中国との商売広げたいが、呑み込まれるのは怖い
台湾から戻ったばかりという松田康博・東大東洋文化研究所教授は、現地の空気を「平静です。最初の選挙から20年ですし、政権交代があっても3度目ですから」「蔡氏は女性なので、新たな視点で変えてくれるという期待が高まっています」と話す。
ただ、財界人には政権交代を危ぶむ声もある。経済協定に基づく優遇措置で中国への輸出を伸ばしてきたからだ。平潭の自由貿易港でネット通販をする企業家は「誰が総統になっても、台湾の外でのビジネスで共存共栄できること。それがいい政策だ」という。本音はなかなか微妙だと、松田教授はいう。

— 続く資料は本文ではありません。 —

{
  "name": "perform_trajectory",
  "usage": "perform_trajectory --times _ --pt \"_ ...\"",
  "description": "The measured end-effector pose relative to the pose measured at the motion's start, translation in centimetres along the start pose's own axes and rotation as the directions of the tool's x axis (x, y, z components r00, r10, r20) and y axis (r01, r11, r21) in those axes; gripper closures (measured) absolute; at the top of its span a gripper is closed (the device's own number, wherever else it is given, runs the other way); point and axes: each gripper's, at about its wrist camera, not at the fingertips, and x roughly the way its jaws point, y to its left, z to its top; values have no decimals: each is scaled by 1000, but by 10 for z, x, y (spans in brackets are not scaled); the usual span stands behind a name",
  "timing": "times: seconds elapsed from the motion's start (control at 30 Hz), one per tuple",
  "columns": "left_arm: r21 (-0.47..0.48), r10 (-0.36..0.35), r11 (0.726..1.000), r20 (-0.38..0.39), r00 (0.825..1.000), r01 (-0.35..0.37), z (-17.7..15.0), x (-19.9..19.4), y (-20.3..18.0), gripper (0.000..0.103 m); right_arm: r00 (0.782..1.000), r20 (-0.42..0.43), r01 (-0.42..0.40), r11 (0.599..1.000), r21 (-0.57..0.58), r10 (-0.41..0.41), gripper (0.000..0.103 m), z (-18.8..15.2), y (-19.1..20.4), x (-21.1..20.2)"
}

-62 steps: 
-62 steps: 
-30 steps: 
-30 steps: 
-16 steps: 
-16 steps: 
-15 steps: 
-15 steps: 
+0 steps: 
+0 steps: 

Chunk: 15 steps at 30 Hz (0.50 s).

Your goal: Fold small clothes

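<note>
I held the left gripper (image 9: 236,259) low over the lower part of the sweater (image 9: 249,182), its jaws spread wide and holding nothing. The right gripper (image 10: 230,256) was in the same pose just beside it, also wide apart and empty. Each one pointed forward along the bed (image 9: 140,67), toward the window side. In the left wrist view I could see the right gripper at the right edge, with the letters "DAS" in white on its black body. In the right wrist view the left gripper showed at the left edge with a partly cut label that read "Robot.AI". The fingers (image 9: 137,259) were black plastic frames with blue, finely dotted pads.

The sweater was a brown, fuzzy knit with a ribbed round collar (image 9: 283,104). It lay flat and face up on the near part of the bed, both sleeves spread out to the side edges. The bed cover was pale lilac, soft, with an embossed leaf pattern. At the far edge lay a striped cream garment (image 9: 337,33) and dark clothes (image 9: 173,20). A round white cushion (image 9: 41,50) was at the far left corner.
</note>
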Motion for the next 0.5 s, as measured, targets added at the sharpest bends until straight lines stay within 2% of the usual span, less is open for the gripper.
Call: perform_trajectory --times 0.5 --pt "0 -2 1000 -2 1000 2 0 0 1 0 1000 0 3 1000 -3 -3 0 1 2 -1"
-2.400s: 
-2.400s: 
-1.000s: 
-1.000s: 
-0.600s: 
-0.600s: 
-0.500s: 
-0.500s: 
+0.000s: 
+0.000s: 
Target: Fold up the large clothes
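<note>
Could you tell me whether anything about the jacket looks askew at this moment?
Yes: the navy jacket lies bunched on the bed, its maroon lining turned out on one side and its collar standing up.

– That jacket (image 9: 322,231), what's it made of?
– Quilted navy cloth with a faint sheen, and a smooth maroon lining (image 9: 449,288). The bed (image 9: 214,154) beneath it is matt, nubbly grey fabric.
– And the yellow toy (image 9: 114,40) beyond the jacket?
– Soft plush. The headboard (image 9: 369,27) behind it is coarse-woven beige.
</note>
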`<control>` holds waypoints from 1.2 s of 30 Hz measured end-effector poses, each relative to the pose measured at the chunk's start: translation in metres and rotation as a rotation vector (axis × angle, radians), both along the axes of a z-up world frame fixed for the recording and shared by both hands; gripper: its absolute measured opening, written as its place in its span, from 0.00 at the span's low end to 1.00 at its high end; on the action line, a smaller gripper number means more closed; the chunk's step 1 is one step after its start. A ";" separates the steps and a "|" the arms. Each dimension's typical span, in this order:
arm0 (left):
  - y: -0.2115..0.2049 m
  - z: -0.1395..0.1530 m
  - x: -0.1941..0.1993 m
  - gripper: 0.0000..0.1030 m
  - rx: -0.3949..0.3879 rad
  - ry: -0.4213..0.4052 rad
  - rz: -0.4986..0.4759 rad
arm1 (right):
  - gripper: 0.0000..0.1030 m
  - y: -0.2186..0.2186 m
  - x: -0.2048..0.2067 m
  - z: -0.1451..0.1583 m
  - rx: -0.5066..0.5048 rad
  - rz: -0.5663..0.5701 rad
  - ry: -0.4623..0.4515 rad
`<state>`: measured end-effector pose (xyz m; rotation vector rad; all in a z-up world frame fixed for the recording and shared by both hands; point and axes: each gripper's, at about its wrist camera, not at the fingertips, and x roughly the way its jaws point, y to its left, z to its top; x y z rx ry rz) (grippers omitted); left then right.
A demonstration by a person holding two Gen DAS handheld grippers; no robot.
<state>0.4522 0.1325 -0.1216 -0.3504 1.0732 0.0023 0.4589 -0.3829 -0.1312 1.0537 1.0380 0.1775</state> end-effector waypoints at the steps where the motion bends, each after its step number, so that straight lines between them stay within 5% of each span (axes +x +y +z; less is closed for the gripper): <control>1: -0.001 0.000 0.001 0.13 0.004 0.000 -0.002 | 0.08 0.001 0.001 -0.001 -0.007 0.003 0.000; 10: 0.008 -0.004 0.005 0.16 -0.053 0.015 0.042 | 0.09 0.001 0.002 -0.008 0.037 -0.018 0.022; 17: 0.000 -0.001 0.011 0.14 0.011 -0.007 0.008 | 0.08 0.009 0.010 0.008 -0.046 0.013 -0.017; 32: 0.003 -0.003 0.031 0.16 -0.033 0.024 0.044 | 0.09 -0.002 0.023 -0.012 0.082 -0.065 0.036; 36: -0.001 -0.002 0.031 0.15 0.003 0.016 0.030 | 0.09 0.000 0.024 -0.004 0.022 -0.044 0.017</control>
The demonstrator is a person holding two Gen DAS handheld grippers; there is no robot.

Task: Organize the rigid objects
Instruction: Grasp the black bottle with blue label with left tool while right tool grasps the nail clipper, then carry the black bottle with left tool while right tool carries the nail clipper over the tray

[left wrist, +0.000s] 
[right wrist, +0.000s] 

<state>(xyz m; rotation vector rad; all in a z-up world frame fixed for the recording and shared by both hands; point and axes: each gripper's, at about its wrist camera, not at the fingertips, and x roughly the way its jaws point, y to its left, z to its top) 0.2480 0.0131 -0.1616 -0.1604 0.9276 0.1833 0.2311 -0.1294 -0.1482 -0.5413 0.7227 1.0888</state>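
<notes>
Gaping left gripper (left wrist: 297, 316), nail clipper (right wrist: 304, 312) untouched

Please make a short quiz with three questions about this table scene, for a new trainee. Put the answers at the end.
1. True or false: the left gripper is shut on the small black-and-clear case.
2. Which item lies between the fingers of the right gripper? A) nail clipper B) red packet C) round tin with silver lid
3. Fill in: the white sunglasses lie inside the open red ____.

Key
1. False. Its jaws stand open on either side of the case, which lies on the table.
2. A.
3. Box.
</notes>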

「中台関係が損なわれるのが怖い、中国との過去の合意を継承してほしいと考える一方で、中国に呑み込まれる『統一』に近いのも困る。一定程度の独自性は保ちたいというところでしょう」
政権交代となれば国民党路線は修正されるだろうが、経済界の声は無視できまい。進出した企業も後戻りはできない。松田教授は「接近の度合いはストップするだろうが、なお中国との距離をどうとるかは、日台関係にも関わります。推移を見守る必要があります」
台湾の総統選挙は恐ろしく加熱して、時に流血もあったものだが、松田教授のいうように今回はおとなしいようだ。若い人たちが真剣に自分たちの将来像を考えているのが印象的だった。選挙の結果で民主主義に自信が持てれば、あえて劇的な変化は要らないのかもしれ ない。